■ PROBLEM REQUIREMENTS ■
Transcribe all the entries that follow, leaving nothing out.
[[ PROVIDED DATA open ]]
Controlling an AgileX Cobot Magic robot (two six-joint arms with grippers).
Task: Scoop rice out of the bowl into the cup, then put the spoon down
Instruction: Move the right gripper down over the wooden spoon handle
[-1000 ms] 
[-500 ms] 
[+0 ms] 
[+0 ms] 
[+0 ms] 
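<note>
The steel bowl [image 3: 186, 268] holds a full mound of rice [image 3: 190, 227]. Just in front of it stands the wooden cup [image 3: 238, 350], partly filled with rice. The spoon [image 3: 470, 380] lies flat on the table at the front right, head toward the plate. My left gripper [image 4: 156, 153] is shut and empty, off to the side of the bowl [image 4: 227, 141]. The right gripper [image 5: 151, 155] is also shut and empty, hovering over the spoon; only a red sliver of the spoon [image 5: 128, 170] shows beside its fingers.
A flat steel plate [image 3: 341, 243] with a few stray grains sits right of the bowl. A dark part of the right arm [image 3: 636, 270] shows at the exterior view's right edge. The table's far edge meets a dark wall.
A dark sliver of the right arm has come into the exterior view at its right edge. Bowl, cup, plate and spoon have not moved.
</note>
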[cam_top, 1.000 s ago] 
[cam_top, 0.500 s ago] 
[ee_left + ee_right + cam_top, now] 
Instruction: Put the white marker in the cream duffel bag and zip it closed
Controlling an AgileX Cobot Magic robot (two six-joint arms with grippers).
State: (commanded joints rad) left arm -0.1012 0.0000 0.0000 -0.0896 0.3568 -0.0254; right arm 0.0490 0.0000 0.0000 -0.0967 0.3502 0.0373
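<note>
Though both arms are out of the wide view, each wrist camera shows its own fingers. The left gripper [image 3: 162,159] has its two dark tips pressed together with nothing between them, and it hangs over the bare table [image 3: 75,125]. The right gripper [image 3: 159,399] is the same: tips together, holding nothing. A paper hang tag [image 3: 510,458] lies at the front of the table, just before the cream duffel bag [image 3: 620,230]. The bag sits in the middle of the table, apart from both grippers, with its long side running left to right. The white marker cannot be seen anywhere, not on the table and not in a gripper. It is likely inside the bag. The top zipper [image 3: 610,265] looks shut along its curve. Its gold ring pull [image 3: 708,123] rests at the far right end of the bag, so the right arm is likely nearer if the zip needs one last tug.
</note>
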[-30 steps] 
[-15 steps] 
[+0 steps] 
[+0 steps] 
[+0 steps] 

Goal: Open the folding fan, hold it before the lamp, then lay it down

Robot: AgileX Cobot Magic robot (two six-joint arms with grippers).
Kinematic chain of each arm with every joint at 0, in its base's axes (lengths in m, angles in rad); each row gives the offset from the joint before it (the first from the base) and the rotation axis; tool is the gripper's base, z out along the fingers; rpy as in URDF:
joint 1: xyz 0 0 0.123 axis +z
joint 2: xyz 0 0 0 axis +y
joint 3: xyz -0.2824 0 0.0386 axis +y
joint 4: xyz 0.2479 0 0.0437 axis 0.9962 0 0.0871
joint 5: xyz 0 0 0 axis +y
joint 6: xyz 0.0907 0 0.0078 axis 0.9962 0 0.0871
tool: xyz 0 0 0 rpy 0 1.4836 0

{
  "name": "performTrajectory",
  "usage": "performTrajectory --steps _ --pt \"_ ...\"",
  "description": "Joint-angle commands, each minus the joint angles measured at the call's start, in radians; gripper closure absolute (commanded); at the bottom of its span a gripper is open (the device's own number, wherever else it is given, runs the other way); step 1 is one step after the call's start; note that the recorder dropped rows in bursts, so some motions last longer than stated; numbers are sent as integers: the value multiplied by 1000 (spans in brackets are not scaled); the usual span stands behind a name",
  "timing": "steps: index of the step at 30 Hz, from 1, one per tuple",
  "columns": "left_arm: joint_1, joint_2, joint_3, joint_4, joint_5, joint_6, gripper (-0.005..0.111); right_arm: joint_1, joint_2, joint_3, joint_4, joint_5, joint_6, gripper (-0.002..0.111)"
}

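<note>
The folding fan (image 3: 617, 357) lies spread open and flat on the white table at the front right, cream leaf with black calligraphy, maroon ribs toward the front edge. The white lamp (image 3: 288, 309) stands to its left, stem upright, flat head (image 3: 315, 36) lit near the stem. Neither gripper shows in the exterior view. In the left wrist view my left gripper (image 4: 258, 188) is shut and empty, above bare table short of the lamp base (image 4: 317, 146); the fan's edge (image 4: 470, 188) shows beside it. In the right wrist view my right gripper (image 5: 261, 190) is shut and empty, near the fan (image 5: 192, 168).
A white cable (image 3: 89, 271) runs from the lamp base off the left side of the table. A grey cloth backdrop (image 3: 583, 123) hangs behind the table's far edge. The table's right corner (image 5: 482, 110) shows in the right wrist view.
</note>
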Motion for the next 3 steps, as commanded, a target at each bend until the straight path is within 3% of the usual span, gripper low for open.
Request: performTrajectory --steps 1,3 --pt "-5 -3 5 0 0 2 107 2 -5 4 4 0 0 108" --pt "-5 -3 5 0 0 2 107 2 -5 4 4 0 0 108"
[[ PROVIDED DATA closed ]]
■ RESPONSE FOR THIS EXERCISE ■
Controlling an AgileX Cobot Magic robot (two six-joint arms with grippers).
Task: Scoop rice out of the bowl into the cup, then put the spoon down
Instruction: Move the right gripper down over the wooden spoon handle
[-1000 ms] 
[-500 ms] 
[+0 ms] 
[+0 ms] 
[+0 ms] 
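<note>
The steel bowl [image 3: 186, 268] holds a full mound of rice [image 3: 190, 227]. Just in front of it stands the wooden cup [image 3: 238, 350], partly filled with rice. The spoon [image 3: 470, 380] lies flat on the table at the front right, head toward the plate. My left gripper [image 4: 156, 153] is shut and empty, off to the side of the bowl [image 4: 227, 141]. The right gripper [image 5: 151, 155] is also shut and empty, hovering over the spoon; only a red sliver of the spoon [image 5: 128, 170] shows beside its fingers.
A flat steel plate [image 3: 341, 243] with a few stray grains sits right of the bowl. A dark part of the right arm [image 3: 636, 270] shows at the exterior view's right edge. The table's far edge meets a dark wall.
A dark sliver of the right arm has come into the exterior view at its right edge. Bowl, cup, plate and spoon have not moved.
</note>
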[cam_top, 1.000 s ago] 
[cam_top, 0.500 s ago] 
[ee_left + ee_right + cam_top, now] 
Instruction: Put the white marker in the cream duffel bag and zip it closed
Controlling an AgileX Cobot Magic robot (two six-joint arms with grippers).
State: (commanded joints rad) left arm -0.1012 0.0000 0.0000 -0.0896 0.3568 -0.0254; right arm 0.0490 0.0000 0.0000 -0.0967 0.3502 0.0373
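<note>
Though both arms are out of the wide view, each wrist camera shows its own fingers. The left gripper [image 3: 162,159] has its two dark tips pressed together with nothing between them, and it hangs over the bare table [image 3: 75,125]. The right gripper [image 3: 159,399] is the same: tips together, holding nothing. A paper hang tag [image 3: 510,458] lies at the front of the table, just before the cream duffel bag [image 3: 620,230]. The bag sits in the middle of the table, apart from both grippers, with its long side running left to right. The white marker cannot be seen anywhere, not on the table and not in a gripper. It is likely inside the bag. The top zipper [image 3: 610,265] looks shut along its curve. Its gold ring pull [image 3: 708,123] rests at the far right end of the bag, so the right arm is likely nearer if the zip needs one last tug.
</note>
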[-30 steps] 
[-15 steps] 
[+0 steps] 
[+0 steps] 
[+0 steps] 

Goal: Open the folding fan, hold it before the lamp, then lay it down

Robot: AgileX Cobot Magic robot (two six-joint arms with grippers).
Kinematic chain of each arm with every joint at 0, in its base's axes (lengths in m, angles in rad); each row gives the offset from the joint before it (the first from the base) and the rotation axis; tool is the gripper's base, z out along the fingers; rpy as in URDF:
joint 1: xyz 0 0 0.123 axis +z
joint 2: xyz 0 0 0 axis +y
joint 3: xyz -0.2824 0 0.0386 axis +y
joint 4: xyz 0.2479 0 0.0437 axis 0.9962 0 0.0871
joint 5: xyz 0 0 0 axis +y
joint 6: xyz 0.0907 0 0.0078 axis 0.9962 0 0.0871
tool: xyz 0 0 0 rpy 0 1.4836 0

{
  "name": "performTrajectory",
  "usage": "performTrajectory --steps _ --pt \"_ ...\"",
  "description": "Joint-angle commands, each minus the joint angles measured at the call's start, in radians; gripper closure absolute (commanded); at the bottom of its span a gripper is open (the device's own number, wherever else it is given, runs the other way); step 1 is one step after the call's start; note that the recorder dropped rows in bursts, so some motions last longer than stated; numbers are sent as integers: the value multiplied by 1000 (spans in brackets are not scaled); the usual span stands behind a name",
  "timing": "steps: index of the step at 30 Hz, from 1, one per tuple",
  "columns": "left_arm: joint_1, joint_2, joint_3, joint_4, joint_5, joint_6, gripper (-0.005..0.111); right_arm: joint_1, joint_2, joint_3, joint_4, joint_5, joint_6, gripper (-0.002..0.111)"
}

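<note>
The folding fan (image 3: 617, 357) lies spread open and flat on the white table at the front right, cream leaf with black calligraphy, maroon ribs toward the front edge. The white lamp (image 3: 288, 309) stands to its left, stem upright, flat head (image 3: 315, 36) lit near the stem. Neither gripper shows in the exterior view. In the left wrist view my left gripper (image 4: 258, 188) is shut and empty, above bare table short of the lamp base (image 4: 317, 146); the fan's edge (image 4: 470, 188) shows beside it. In the right wrist view my right gripper (image 5: 261, 190) is shut and empty, near the fan (image 5: 192, 168).
A white cable (image 3: 89, 271) runs from the lamp base off the left side of the table. A grey cloth backdrop (image 3: 583, 123) hangs behind the table's far edge. The table's right corner (image 5: 482, 110) shows in the right wrist view.
</note>
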Motion for the next 3 steps, as commanded, a target at each bend until the straight path is within 3% of the usual span, gripper low for open.
Request: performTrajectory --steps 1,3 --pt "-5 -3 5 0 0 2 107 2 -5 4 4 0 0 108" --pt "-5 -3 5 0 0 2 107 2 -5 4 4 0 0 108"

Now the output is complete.